## TRY IT
From the entries that follow, copy exactly the lines beginning at the line holding "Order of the" and continuing through the line holding "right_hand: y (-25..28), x".

───── PROVIDED ENTRIES ─────

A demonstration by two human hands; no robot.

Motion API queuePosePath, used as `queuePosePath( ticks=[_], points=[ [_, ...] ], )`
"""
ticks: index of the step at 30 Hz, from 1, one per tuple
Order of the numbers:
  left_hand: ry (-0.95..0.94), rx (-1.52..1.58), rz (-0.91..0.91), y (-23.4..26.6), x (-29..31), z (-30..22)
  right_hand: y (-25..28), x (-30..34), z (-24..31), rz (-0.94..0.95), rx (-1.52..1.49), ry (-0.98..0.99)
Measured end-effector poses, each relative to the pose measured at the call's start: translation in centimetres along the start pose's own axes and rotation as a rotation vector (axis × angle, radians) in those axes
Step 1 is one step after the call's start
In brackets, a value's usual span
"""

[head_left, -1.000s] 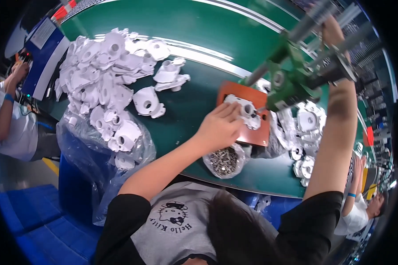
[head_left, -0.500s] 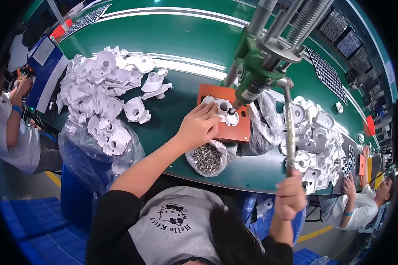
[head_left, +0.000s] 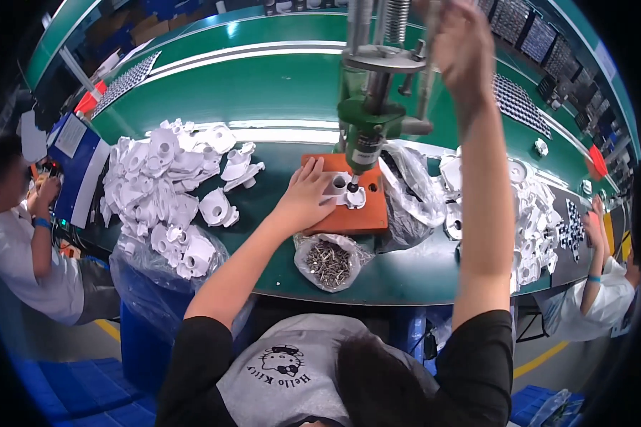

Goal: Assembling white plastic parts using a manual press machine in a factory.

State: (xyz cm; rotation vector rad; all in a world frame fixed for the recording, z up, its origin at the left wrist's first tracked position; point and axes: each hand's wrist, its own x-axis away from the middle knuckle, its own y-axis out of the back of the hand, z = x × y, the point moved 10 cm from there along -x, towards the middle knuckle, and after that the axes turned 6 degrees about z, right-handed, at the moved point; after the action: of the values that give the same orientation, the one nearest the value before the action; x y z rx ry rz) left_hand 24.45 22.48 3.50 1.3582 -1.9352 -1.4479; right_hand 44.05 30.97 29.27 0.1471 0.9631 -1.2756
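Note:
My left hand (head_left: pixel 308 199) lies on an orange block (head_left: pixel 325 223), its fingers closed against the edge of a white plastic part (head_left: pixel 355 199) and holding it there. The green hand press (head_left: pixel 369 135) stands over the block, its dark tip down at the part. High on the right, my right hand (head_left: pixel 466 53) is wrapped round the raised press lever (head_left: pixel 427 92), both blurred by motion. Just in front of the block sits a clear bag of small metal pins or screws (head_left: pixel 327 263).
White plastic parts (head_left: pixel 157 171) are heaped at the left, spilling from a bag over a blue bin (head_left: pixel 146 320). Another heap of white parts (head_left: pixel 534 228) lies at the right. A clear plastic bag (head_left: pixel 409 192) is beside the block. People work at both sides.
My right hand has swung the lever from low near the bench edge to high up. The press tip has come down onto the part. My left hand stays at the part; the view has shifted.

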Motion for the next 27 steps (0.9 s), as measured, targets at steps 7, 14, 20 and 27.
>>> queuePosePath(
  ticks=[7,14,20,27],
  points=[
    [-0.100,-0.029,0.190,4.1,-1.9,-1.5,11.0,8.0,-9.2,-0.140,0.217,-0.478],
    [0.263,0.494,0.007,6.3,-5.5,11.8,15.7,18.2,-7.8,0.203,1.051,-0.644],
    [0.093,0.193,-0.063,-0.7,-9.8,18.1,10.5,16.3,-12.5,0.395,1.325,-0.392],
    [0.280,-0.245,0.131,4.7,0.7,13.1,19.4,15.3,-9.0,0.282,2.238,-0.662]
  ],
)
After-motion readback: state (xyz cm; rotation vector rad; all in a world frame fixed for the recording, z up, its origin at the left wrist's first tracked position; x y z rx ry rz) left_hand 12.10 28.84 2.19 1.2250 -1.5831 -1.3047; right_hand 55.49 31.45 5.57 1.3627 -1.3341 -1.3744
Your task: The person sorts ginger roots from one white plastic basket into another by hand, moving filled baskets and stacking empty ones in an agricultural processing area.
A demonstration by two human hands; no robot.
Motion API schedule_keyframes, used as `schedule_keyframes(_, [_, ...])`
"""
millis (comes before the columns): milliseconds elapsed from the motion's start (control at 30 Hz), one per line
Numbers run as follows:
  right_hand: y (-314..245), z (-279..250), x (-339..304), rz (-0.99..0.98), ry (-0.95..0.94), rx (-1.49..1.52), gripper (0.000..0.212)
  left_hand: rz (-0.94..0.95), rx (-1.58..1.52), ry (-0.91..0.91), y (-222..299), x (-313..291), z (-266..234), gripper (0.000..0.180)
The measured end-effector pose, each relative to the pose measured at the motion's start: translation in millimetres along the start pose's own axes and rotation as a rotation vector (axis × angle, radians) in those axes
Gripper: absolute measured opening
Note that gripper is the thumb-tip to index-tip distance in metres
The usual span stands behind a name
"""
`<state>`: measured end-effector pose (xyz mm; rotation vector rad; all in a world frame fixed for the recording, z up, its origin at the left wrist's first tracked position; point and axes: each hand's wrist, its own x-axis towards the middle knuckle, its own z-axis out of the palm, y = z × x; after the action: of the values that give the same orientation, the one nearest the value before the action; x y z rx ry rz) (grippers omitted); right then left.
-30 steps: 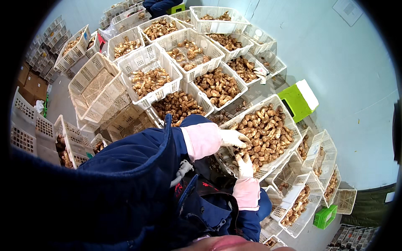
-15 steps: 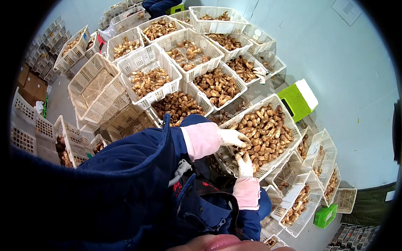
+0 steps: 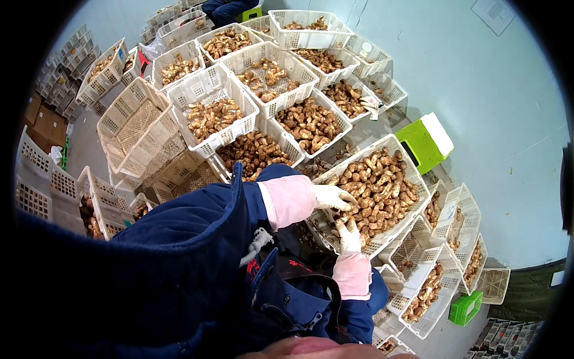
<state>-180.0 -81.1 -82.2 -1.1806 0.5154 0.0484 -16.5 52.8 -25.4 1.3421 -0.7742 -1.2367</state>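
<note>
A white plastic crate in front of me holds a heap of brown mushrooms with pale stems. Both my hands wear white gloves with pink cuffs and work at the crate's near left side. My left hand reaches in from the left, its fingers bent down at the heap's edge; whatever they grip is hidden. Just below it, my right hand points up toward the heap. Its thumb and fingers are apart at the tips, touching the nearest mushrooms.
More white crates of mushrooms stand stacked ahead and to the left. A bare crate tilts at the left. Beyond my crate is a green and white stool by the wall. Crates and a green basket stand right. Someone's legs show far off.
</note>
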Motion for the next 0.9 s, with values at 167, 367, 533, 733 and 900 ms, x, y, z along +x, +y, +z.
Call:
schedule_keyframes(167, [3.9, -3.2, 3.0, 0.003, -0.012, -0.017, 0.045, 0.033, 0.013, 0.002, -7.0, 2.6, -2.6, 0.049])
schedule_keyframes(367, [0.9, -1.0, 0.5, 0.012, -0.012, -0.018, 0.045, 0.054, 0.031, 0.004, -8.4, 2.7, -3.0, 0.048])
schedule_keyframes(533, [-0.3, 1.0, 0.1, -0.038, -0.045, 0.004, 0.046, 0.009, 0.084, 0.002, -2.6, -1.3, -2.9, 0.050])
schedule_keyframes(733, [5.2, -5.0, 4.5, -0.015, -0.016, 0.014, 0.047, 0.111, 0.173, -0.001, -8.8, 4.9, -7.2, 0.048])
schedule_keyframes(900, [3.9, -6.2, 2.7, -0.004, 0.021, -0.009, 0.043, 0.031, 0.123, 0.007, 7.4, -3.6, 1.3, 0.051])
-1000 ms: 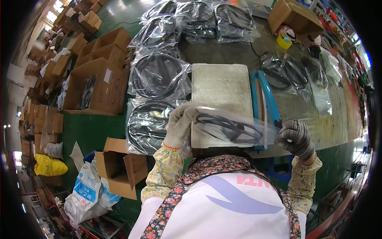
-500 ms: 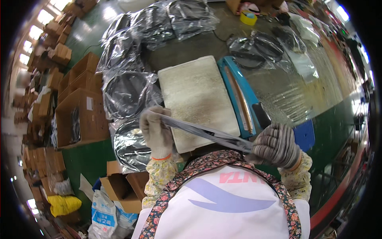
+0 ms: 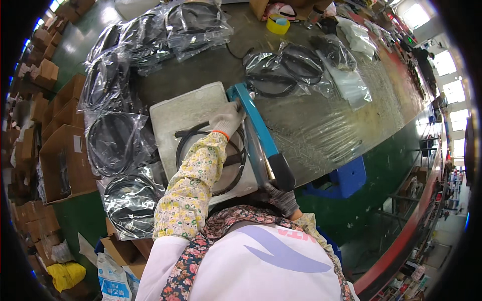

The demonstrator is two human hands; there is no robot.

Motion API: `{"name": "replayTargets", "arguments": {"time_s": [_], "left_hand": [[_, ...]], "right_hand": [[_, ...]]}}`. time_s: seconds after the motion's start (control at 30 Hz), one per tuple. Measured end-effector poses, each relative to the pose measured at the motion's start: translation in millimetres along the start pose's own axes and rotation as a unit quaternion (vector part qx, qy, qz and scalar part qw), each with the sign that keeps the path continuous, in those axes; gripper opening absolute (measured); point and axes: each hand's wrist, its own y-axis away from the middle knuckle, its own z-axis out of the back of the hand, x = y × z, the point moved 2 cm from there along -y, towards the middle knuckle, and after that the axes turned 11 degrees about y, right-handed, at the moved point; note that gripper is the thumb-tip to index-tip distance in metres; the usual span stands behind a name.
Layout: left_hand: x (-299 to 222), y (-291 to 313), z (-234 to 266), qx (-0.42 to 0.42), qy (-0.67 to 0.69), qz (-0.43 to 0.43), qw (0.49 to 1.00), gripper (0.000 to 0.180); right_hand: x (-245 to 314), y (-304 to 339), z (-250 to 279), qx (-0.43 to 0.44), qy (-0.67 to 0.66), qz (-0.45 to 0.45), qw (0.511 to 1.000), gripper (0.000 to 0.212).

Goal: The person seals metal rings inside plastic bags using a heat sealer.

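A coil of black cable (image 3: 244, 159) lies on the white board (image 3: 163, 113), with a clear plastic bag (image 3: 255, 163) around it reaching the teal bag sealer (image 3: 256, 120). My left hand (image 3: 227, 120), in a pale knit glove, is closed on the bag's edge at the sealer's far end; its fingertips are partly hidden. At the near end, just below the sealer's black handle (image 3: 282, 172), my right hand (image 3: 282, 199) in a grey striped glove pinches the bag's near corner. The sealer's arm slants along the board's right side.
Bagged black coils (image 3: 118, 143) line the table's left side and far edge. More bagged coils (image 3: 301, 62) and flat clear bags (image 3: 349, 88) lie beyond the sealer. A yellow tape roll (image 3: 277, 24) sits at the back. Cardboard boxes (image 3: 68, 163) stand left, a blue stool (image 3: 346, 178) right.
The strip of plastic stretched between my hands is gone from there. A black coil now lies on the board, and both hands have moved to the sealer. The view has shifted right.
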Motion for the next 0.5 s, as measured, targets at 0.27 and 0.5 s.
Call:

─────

## ANSWER SECTION
Order of the numbers:
  left_hand: ry (-0.95..0.94), rx (-1.52..1.58), rz (-0.91..0.91), y (-23.4..26.6), x (-29..31), z (-30..22)
  right_hand: y (-25..28), x (-30..34), z (-24..31), rz (-0.94..0.95), rx (-1.52..1.49), ry (-0.98..0.99)

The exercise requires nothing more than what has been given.